Goal of the exercise: Beginning with the line that holds "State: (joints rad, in", retype the rest of the listing exactly, last line included.

━━━━━ Dataset excerpt ━━━━━

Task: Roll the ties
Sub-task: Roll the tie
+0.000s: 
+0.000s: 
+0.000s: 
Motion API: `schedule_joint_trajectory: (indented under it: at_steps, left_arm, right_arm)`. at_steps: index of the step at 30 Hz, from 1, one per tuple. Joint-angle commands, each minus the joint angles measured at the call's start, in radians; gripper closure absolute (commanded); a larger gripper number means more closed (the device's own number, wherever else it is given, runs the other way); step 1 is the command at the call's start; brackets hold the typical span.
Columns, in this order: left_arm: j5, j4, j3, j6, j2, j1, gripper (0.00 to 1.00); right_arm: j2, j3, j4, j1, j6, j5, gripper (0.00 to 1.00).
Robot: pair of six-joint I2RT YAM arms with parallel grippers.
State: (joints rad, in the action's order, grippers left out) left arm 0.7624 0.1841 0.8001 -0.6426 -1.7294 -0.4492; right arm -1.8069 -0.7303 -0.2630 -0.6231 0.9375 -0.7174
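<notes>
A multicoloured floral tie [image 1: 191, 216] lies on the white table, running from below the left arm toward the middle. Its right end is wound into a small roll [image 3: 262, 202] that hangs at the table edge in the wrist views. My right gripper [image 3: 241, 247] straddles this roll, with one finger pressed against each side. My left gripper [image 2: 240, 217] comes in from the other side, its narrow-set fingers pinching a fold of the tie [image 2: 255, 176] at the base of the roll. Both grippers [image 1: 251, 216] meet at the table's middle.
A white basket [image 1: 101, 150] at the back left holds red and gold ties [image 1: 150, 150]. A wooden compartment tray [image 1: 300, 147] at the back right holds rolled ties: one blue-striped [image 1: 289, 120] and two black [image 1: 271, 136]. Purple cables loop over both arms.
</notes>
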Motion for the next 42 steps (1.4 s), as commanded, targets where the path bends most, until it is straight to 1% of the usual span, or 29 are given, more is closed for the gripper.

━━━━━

Your response:
State: (joints rad, in the action's order, grippers left out) left arm 0.7624 0.1841 0.8001 -0.6426 -1.7294 -0.4492; right arm -1.8069 -0.7303 -0.2630 -0.6231 0.9375 -0.7174
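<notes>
A multicoloured floral tie [image 1: 191, 216] lies on the white table, running from below the left arm toward the middle. Its right end is wound into a small roll [image 3: 262, 202] that hangs at the table edge in the wrist views. My right gripper [image 3: 241, 247] straddles this roll, with one finger pressed against each side. My left gripper [image 2: 240, 217] comes in from the other side, its narrow-set fingers pinching a fold of the tie [image 2: 255, 176] at the base of the roll. Both grippers [image 1: 251, 216] meet at the table's middle.
A white basket [image 1: 101, 150] at the back left holds red and gold ties [image 1: 150, 150]. A wooden compartment tray [image 1: 300, 147] at the back right holds rolled ties: one blue-striped [image 1: 289, 120] and two black [image 1: 271, 136]. Purple cables loop over both arms.
</notes>
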Motion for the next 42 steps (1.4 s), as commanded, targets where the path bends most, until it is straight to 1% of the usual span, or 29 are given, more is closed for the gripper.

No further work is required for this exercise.